On Junior Sports. Think. Balance.

Some say unsolicited advice is self serving. Of course it is, but, here in lies the beauty of a blog.

Although our fall campaign of cross racing brings mostly joy, yesterday, Staci and I was troubled by our observations of the junior race.

The race director, Kyle Wingler was nice enough to ask me how we (OVCX) do the juniors. I told him the USCF had decreased the 10-14 race times to 20 min and OVCX was adopting this. Good, 2 laps. The official walks down and reads from the flier printed months ago; the juniors were racing 30. Ian and Gavin are so fast they pushed it to 4 laps. This meant that others of middle school age raced 35-40 minutes. In those last laps I saw many a frustrated, ‘I am not having fun anymore’ face. These faces are the antithesis of how we should build the sport. As a I transition from racer to coach/cheerleader it is painful to see such frustration in the faces of the sport’s future.

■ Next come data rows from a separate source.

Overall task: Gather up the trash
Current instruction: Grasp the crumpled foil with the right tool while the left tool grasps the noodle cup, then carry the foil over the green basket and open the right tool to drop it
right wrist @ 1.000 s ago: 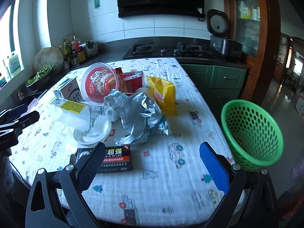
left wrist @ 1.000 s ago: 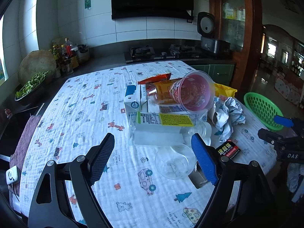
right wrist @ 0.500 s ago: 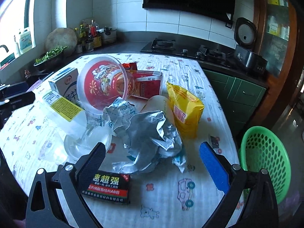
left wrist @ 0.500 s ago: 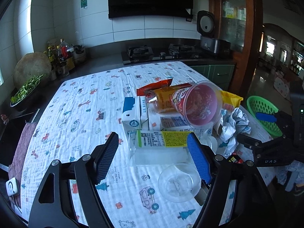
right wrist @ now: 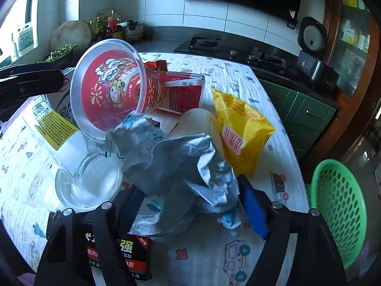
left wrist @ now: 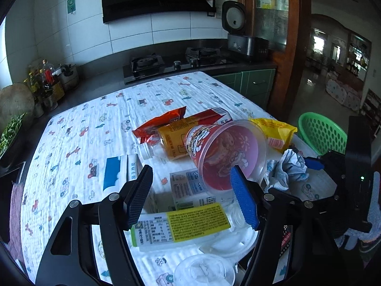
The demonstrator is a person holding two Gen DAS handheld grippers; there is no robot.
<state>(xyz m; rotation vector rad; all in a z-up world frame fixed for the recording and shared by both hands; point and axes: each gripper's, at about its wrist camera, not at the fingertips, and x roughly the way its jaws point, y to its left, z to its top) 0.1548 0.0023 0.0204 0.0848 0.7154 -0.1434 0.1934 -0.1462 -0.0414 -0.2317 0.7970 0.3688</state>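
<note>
Your right gripper [right wrist: 190,205] angles down, fingers closing around the crumpled foil wrapper [right wrist: 185,166] mid-pile. Your left gripper [left wrist: 190,195] is closing, nothing gripped, over the labelled bottle [left wrist: 181,224]. Green basket [right wrist: 338,209] sits past the surface's [right wrist: 238,257] right edge.

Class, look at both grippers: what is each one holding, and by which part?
Left gripper: closing, holding nothing. Right gripper: closing around the crumpled silver foil wrapper, at its near lower edge; firm grip cannot be told.

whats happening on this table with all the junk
A person with a gripper in each hand is clearing trash. The right gripper is closing around a crumpled silver wrapper, which sits between its jaws. The left gripper is also closing, over a clear bottle with a yellow label beside the red noodle cup. The green basket waits off the table's edge.
</note>
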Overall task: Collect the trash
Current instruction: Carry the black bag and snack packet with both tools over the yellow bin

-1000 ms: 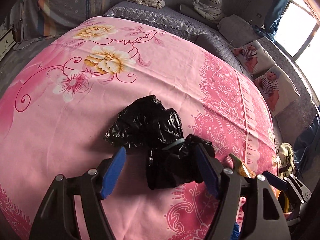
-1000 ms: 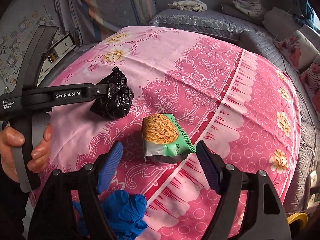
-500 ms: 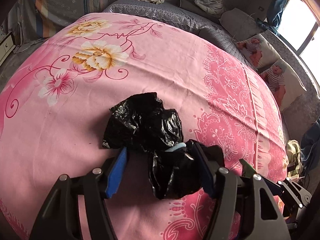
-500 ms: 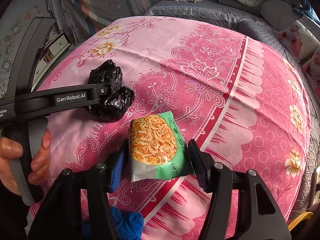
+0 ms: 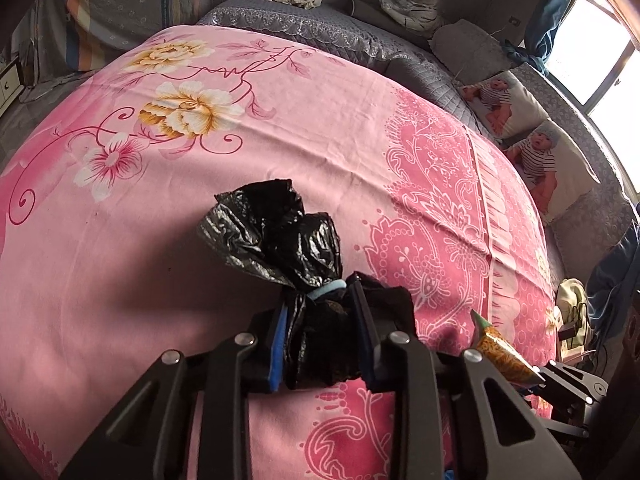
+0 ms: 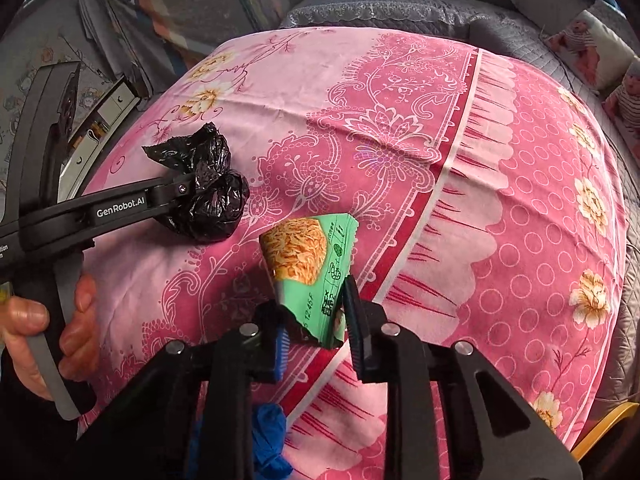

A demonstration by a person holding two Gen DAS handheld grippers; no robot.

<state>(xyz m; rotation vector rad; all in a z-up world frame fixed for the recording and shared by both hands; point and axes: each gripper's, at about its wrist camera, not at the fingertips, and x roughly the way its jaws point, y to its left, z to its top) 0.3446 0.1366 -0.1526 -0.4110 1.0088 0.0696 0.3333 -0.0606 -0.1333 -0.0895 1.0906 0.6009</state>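
Closing left jaws pinching black bag point(image 5: 276, 236), right jaws squeezing noodle packet point(image 6: 308, 264)

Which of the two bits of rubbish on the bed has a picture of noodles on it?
The green snack packet, pinched by the closing right gripper; the other is a plain crumpled black bag.

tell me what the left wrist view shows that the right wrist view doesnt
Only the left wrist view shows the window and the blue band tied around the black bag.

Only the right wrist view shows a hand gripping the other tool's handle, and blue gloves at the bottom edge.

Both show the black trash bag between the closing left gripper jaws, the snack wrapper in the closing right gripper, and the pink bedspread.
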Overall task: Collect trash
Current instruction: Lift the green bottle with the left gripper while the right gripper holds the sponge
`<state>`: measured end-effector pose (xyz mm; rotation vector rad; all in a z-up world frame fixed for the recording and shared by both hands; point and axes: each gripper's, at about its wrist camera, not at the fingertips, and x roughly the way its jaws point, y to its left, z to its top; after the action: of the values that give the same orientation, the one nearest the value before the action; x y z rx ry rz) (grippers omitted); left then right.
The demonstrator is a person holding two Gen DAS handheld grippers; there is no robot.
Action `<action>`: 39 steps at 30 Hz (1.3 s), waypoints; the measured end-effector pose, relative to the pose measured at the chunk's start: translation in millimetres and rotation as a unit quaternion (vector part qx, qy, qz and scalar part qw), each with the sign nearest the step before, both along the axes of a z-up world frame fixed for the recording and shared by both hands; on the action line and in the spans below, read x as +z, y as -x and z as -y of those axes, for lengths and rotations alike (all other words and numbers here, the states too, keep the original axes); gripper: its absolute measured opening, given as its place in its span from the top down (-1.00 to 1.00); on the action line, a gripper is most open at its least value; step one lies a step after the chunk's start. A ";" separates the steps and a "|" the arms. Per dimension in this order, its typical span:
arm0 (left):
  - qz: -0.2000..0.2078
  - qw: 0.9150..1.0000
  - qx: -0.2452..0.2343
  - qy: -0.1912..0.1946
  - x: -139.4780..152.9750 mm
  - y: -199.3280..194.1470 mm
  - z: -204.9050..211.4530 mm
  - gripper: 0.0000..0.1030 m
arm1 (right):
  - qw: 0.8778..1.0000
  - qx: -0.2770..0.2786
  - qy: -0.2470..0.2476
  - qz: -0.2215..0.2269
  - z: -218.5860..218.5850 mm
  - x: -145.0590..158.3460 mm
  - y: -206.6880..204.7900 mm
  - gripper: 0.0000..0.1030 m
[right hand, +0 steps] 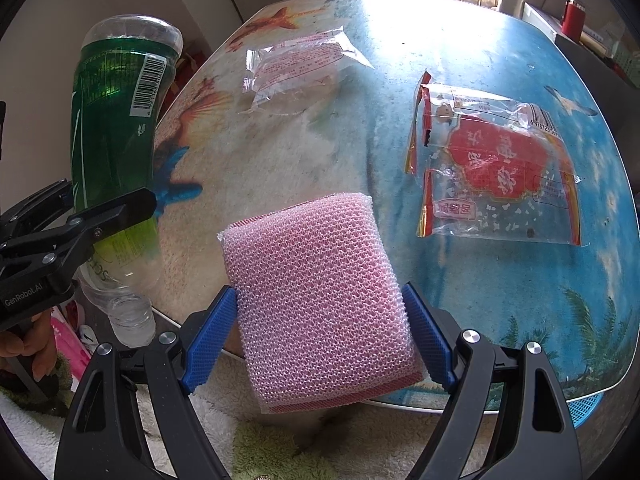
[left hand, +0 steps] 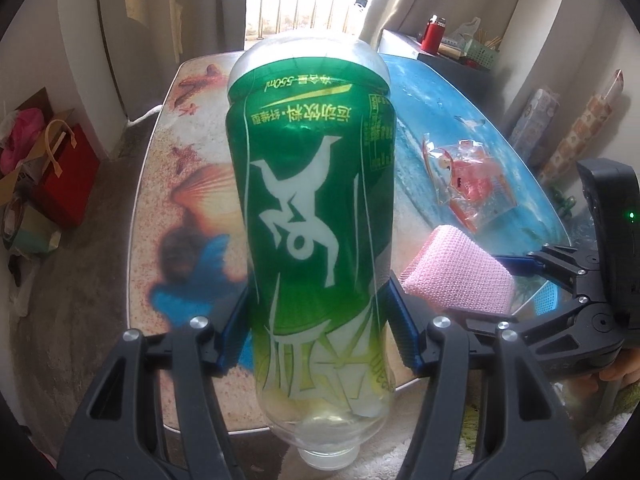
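Left wrist view: the left gripper (left hand: 320, 332) pinches an empty green-labelled bottle (left hand: 312, 200) across its lower body, blue pads pressed on both sides. The bottle is upside down, its uncapped neck at bottom centre, and its body fills the middle of the frame, hiding much of the table (left hand: 176, 184) behind it. At right the right gripper (left hand: 460, 276) shows only in part, with fingertips of the holding hand (left hand: 620, 368) at the frame edge.

Right wrist view: the right gripper (right hand: 320, 336) clamps a pink mesh sponge (right hand: 316, 300), which covers the table's near edge. Two wrappers lie on the table: a clear one (right hand: 296, 68) at upper centre, its print too faint to read, and a red-printed one (right hand: 496, 172) at right. The bottle (right hand: 116, 128) stands tilted at upper left.
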<state>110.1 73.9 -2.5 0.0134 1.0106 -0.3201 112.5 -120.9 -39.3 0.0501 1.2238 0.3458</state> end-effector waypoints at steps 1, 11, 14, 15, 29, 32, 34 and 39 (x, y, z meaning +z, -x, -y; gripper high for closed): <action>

As a former CC coach, assistant cross coach and experienced over trained cyclist, I have very strong opinions on the matter of being “drilled out.”

Three very short stories on junior sports…

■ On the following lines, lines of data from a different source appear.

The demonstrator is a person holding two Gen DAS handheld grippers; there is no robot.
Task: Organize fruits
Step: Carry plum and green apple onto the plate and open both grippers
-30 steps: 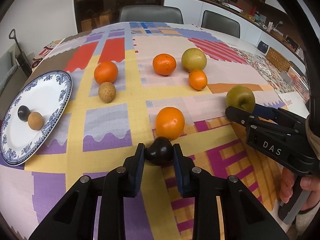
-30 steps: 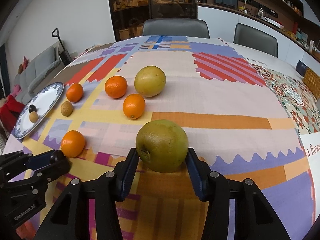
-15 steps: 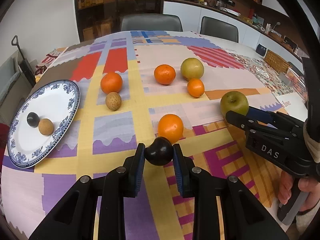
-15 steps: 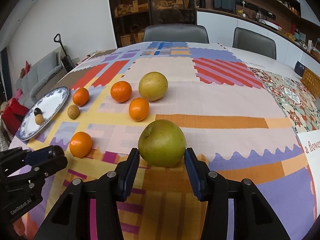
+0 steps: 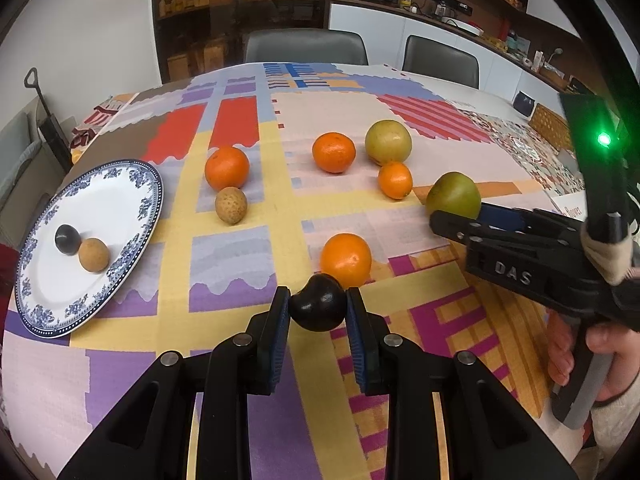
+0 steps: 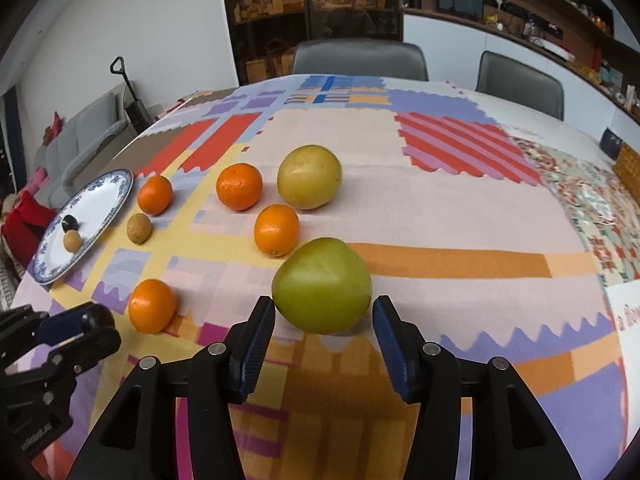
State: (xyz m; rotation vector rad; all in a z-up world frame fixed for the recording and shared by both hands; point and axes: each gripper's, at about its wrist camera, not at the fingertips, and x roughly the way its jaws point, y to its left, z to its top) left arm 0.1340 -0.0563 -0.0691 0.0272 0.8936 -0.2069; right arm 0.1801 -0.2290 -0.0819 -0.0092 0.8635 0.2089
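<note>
left gripper | lifted dark plum higher || right gripper | loosened off green apple

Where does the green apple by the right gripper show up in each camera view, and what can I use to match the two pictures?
Left wrist view: the green apple sits right of centre, behind the right gripper's tips.
Right wrist view: the same apple is at lower centre, between the open blue pads.
Shared landmark: the blue-rimmed plate at far left in both, holding two small fruits.
</note>
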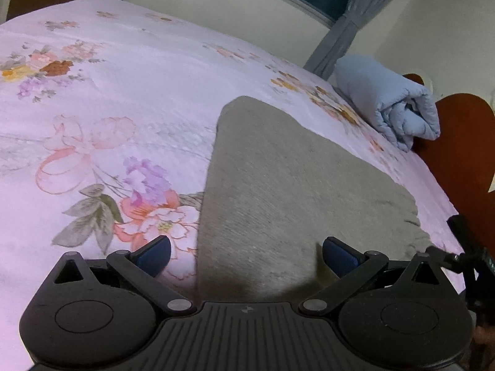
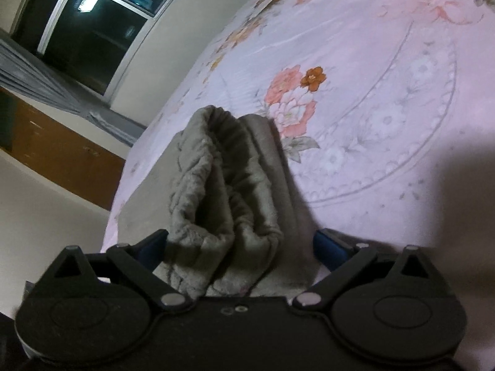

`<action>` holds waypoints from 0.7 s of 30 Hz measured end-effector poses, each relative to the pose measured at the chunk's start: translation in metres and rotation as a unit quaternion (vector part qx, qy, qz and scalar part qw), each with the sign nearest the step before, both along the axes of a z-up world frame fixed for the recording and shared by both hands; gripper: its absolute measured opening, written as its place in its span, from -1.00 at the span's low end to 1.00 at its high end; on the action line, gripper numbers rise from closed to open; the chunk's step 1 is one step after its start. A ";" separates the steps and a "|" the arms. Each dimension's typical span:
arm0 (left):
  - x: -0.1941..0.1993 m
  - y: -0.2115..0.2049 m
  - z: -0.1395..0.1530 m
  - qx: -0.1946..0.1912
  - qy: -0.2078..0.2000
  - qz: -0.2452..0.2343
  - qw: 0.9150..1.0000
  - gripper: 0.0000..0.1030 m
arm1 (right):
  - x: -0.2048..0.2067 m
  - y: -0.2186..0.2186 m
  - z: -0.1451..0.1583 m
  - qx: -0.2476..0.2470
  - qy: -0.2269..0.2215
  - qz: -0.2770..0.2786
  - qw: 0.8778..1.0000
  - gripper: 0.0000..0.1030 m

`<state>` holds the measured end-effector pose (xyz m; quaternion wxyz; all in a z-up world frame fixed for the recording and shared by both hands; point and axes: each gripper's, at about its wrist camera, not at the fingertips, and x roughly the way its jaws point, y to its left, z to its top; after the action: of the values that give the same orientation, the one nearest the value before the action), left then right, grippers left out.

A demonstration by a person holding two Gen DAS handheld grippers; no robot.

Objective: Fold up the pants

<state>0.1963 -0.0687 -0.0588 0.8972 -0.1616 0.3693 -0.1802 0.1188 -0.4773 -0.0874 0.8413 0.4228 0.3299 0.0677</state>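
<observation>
Grey pants [image 1: 297,191] lie flat on a pink floral bedsheet [image 1: 108,108], folded into a broad slab. My left gripper [image 1: 246,255] is open, its blue pads spread wide over the near end of the pants, holding nothing. In the right wrist view the gathered elastic waistband of the pants [image 2: 222,191] bunches up between the fingers. My right gripper [image 2: 241,247] is open around this waistband; its blue pads [image 2: 331,250] stand apart from the cloth on the right side.
A rolled light-blue quilt [image 1: 389,102] lies at the bed's far right by a red-brown headboard [image 1: 464,142]. A window [image 2: 86,21], grey curtains and a wooden cabinet [image 2: 55,151] stand past the bed's edge. The bedsheet also fills the right wrist view [image 2: 386,92].
</observation>
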 end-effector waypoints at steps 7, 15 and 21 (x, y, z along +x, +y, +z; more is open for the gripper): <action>0.012 -0.008 -0.005 -0.016 0.004 -0.014 1.000 1.00 | 0.026 0.007 -0.002 0.013 -0.010 0.037 0.999 0.90; 0.026 -0.016 -0.012 -0.067 0.029 -0.034 0.997 1.00 | 0.055 0.009 0.000 0.021 -0.003 0.087 0.996 0.89; 0.024 -0.026 -0.012 -0.044 0.023 -0.033 0.998 1.00 | 0.052 0.009 0.002 0.023 -0.009 0.089 0.996 0.86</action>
<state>0.2199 -0.0946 -0.0707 0.8741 -0.1922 0.3869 -0.2222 0.1708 -0.4682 -0.0850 0.8249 0.4107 0.3568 0.1533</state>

The story of Emma Brink: Emma is the Sacred heart track/CC star who is always in the C-J. She is Kentucky’s most outstanding runner and is only a sophomore. For the record, she is as good a person as a runner. Staci and I know Emma from St Agnes CC. She happened by my little recruiting booth at registration. I say to her, “Hey Emma, I know you are the star of the volleyball team, but why don’t you come out and run with us when you can.” Well, she did. It was like stealing Lebron James for your intramural BB team. The first year, she split volleyball and CC, the second she decided CC was enough. Why? Only she can say, but I am told that the low key 2 times per week CC practice, popsicles and Staci’s fun games were a relief from the rigors of the volleyball circuit. Imagine, Staci as your full time coach versus the screaming drill sergeant volleyball coach. Tough choice.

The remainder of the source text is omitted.